Per recent UNICEF statistics, “More than 300,000 child soldiers are currently exploited in situations of armed conflict.” Beasts of No Nation takes an unflinching look at one particular child soldier.
By Kimberly Gadette (doddleNEWS)
Armies fighting each other for territorial control is a story that’s been told since the dawn of time. And the collateral damage of homeless children, forcibly conscripted and turned into underage killing machines, has become a familiar, albeit terrible, fact. It’s one thing to know about it … but in Beasts of No Nation, the cinematic narrative is another thing altogether.

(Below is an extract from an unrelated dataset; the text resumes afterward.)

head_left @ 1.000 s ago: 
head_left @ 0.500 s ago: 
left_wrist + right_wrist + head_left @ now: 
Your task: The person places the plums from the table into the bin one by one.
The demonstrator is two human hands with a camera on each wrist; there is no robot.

Based on Uzodinma Iweala’s 2005 debut novel, filmmaker Cary Joji Fukunaga (True Detective – Season One, Jane Eyre, Sin Nombre) takes on multiple duties as screenwriter, director and cinematographer. With this Netflix project, Fukunaga further builds on his reputation as a filmmaker whose versatility is as impressive as his growing body of work.
The fictional story zeroes in on one perfectly happy child named Agu (a brilliant debut by Abraham Attah). Agu is sassy, bright and confident, fully aware that he is well-loved by his family: his schoolteacher father, his nurturing mother, his vain older brother and baby sister. Since the country (unnamed, but assumed to be Nigeria) is at war, school has been suspended, leaving the kids to play all day and, in some cases, cook up a little mischief. Such as Agu, an exuberant smalltime con artist.

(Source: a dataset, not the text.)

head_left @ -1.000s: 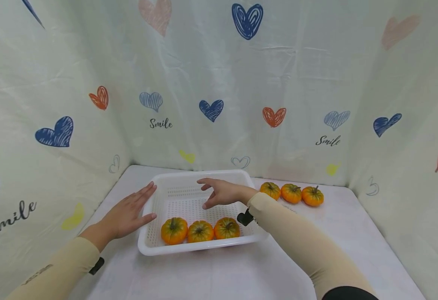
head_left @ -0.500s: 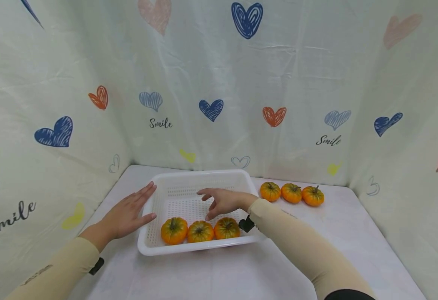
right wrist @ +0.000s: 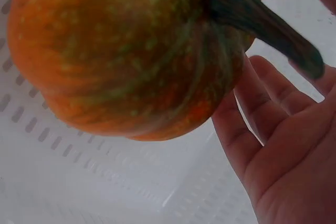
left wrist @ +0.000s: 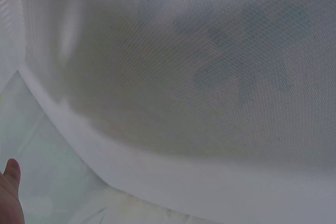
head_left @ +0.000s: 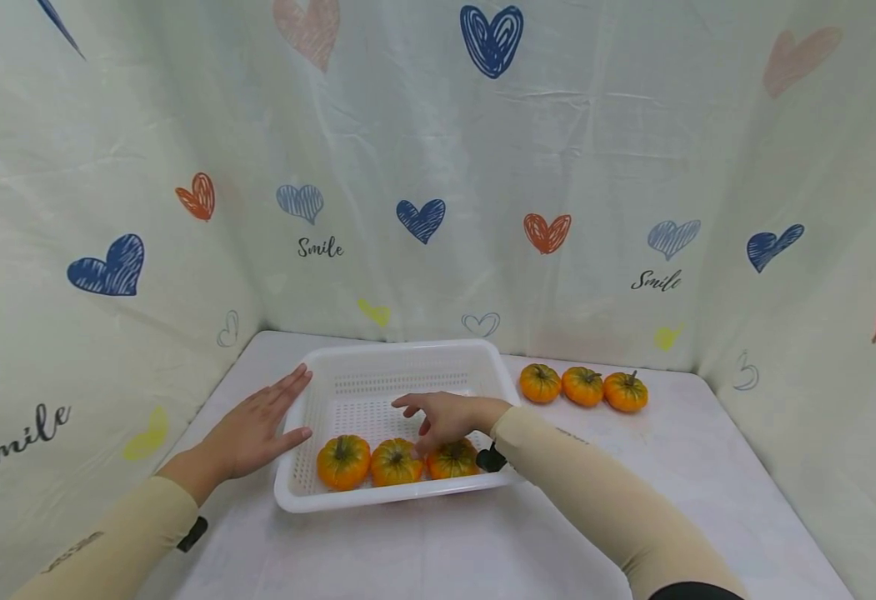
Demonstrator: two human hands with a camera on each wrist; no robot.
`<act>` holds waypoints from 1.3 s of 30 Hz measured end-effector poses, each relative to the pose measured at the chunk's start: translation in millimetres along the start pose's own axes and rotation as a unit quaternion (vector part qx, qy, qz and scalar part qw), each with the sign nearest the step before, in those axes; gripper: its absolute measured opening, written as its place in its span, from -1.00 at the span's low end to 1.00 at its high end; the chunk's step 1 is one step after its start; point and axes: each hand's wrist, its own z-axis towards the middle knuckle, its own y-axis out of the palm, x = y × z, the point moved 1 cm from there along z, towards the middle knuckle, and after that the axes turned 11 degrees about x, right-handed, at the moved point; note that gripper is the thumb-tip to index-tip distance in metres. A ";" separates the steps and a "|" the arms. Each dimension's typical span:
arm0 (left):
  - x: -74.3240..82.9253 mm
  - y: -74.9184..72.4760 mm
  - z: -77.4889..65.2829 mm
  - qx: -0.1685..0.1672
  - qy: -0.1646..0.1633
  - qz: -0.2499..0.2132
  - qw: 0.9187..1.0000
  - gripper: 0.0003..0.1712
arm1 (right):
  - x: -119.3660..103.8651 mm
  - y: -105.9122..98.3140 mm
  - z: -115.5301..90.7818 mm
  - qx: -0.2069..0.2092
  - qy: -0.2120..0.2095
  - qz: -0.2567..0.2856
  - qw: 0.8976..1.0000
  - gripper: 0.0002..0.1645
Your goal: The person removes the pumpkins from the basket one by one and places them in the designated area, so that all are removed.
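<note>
A white plastic basket (head_left: pixel 366 497) with a slotted bottom sits on the table, three small orange-green pumpkins lined up along its near side: a left one (head_left: pixel 343 467), a middle one (head_left: pixel 392 468) and a right one (head_left: pixel 454 463). My left hand (head_left: pixel 257 427) lies with straight fingers at the basket's left rim. Over the right pumpkin reaches my right hand (head_left: pixel 448 417), its thumb at the middle pumpkin and its fingers loosely bent. In the right wrist view, that hand's fingers (right wrist: pixel 249 108) extend beside a large, close pumpkin (right wrist: pixel 126 61) with a dark stem.
Three more pumpkins (head_left: pixel 583 387) stand in a row on the white-covered table (head_left: pixel 633 492), right of the basket near the back edge. A pale curtain (head_left: pixel 595 150) printed with hearts encloses the table at the back and sides.
My right hand has come down and nearer, from above the basket's middle to the pumpkins. The left and middle pumpkins have shifted slightly left. My left hand has stayed at the rim.
</note>
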 end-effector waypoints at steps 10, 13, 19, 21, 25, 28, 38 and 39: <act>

Fukunaga gives us a smart opening scene in which Agu and his best buddy are standing at a distance from their friends, all joyfully playing in the field. They watch and assess, deciding who to draft into their next schoolboy scheme. The scene is an ironic portent, given that Agu will undergo a similar assessment prior to his being drafted into a violent army led by the charismatic Commandant (Idris Elba).
The callback effect continues throughout. Such as when, in the first act, Agu’s village is mowed down by bloodthirsty militia who are bent on killing every last man, woman and child. The scenario will then repeat itself later in the movie, when Agu the child soldier carries out a similar brutality. (The village and the people he attacks look eerily like his own.) Filmmaker Fukunaga wisely keeps the camera on the boy’s seemingly immobile, yet subtly expressive face, allowing us to observe that although Agu is a “good soldier,” he hasn’t lost his moral compass. His conscience is as obvious as if it were a neon sign flashing across his face.
It’s agonizing to watch Agu caught up in this hopeless situation. His arc from a mischievous, fun-loving 11-year-old boy to a grieving orphan to an unwilling, conscripted soldier to a hard-hearted killer to a zombie-like shell, stumbling numb, is riveting.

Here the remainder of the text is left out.